▶ **Problem description**:
Write out the data below exactly, from its first line to the line containing "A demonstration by", that line included.

▬▬▬

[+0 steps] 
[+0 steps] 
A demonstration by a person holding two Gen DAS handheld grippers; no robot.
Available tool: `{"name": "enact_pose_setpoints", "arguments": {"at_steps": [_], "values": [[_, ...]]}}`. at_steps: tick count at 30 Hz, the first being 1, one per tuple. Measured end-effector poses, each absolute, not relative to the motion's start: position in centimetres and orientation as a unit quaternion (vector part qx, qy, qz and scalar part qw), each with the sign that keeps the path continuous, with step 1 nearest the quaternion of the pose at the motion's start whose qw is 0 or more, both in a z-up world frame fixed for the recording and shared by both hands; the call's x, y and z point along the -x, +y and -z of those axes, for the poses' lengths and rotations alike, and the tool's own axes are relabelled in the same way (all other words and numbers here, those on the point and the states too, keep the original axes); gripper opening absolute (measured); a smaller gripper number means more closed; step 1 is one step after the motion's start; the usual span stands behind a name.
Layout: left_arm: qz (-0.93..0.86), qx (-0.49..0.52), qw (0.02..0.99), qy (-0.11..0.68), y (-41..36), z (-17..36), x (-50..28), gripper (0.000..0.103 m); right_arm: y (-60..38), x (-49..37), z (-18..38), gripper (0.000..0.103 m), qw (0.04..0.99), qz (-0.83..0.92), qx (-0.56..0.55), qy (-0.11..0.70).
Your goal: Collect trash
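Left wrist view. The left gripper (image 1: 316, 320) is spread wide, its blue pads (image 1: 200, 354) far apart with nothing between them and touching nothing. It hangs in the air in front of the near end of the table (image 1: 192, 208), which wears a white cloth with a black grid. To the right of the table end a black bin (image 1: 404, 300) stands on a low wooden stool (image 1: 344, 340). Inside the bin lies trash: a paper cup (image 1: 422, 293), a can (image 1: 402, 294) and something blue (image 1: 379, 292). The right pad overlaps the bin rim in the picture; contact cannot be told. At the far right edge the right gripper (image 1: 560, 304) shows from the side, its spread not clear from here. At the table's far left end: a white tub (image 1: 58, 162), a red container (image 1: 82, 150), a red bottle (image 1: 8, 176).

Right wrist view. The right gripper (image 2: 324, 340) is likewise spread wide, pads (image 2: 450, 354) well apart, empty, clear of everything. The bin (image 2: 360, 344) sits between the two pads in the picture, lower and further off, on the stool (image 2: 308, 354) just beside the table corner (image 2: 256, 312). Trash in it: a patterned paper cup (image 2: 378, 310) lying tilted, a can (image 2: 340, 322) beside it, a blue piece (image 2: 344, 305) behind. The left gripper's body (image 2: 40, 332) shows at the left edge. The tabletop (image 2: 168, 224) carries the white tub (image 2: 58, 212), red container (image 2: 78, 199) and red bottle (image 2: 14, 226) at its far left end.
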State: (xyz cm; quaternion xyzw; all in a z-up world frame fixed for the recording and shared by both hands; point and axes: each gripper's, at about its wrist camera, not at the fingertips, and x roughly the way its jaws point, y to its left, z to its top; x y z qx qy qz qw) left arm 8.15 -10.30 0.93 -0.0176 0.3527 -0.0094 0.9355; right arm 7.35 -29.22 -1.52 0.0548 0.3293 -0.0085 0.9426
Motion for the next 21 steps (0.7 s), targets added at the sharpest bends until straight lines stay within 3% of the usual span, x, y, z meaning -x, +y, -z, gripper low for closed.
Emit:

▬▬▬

▶ **Response**:
[+0 steps] 
[+0 steps] 
A demonstration by a person holding two Gen DAS handheld grippers; no robot.

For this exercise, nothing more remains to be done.